A SEP-IRA can be set up as late as the extended due date for the tax year. One-participant 401(k) and SIMPLE-IRA plans must be set up during the tax year, however you can fund the plan as late as your extended deadline for that tax year.
- Recharacterize your IRA Contributions. Did you know you can make a change in the treatment of a regular contribution to a Roth IRA or traditional IRA to the other type? The original contribution would be made prior to the April 15 deadline (for personal returns). However, if you file an extension you have until your extended deadline to recharacterize your contribution. If you are not sure of your eligibility for one type of IRA this allows you to contribute, then recharacterize it once you’ve finalized your return.
How to file an extension:
The IRS provides instructions about how to file an extension. Click here to view options and forms.
If you use an e-file tool, you might check what they offer. Many, like TurboTax, also offer free tax extension filing tools.

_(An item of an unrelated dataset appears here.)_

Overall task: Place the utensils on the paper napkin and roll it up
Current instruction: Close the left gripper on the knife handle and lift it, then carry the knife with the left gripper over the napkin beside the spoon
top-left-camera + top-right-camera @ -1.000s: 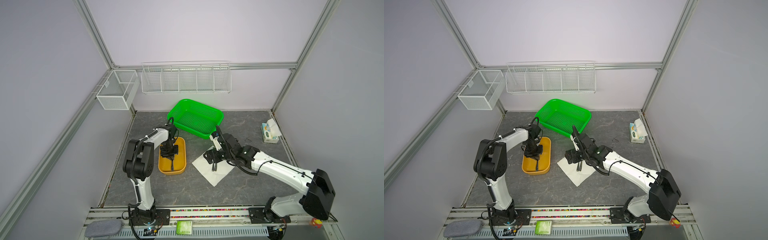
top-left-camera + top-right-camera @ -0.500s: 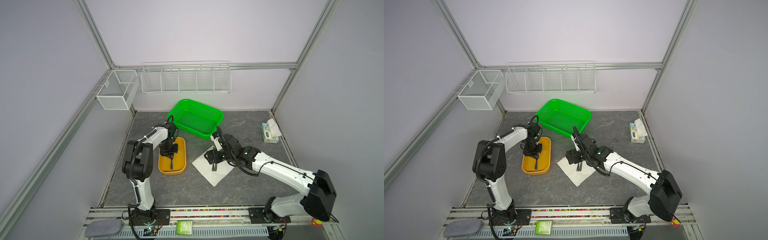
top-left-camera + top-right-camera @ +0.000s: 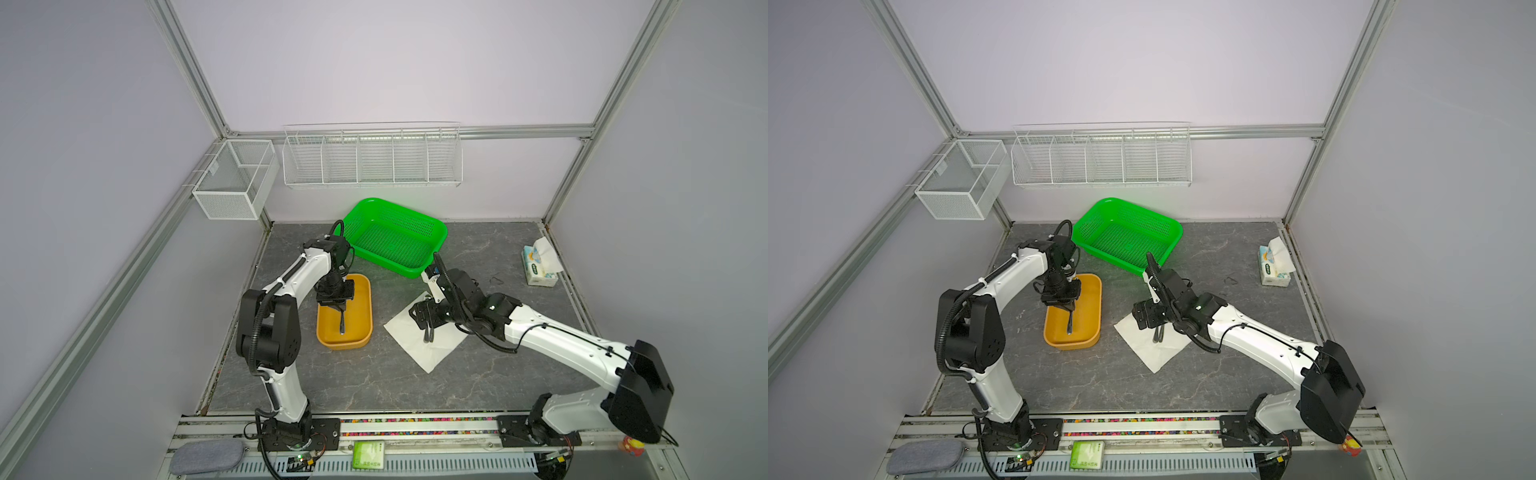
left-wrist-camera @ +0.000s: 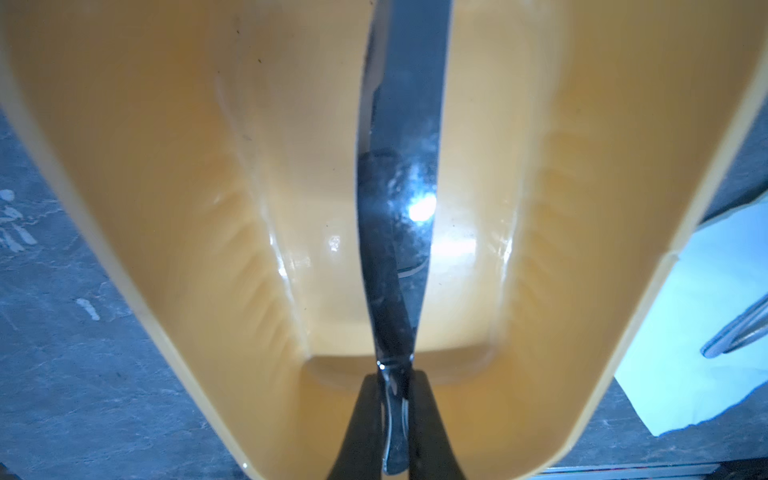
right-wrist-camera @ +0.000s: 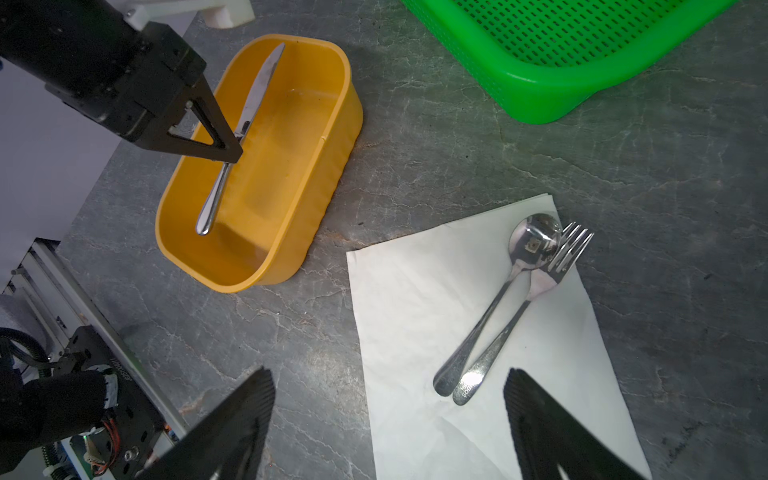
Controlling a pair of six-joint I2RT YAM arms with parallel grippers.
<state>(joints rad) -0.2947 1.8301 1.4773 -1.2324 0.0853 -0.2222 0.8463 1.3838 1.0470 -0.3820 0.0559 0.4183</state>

As always, we suggest you consult with your tax adviser regarding your situation. But as the clock ticks down to April 15 (or March 15 for some returns), you may find it best to focus on filing an extension now and take advantage of the extended time to do your taxes right.
Please note: This information is provided only as a general guide and is not to be taken as official IRS instructions. Cogenta Computing, Inc. does not make investment recommendations nor provide financial, tax or legal advice. You are solely responsible for your investment and tax reporting decisions. Please consult your tax advisor or accountant to discuss your specific situation.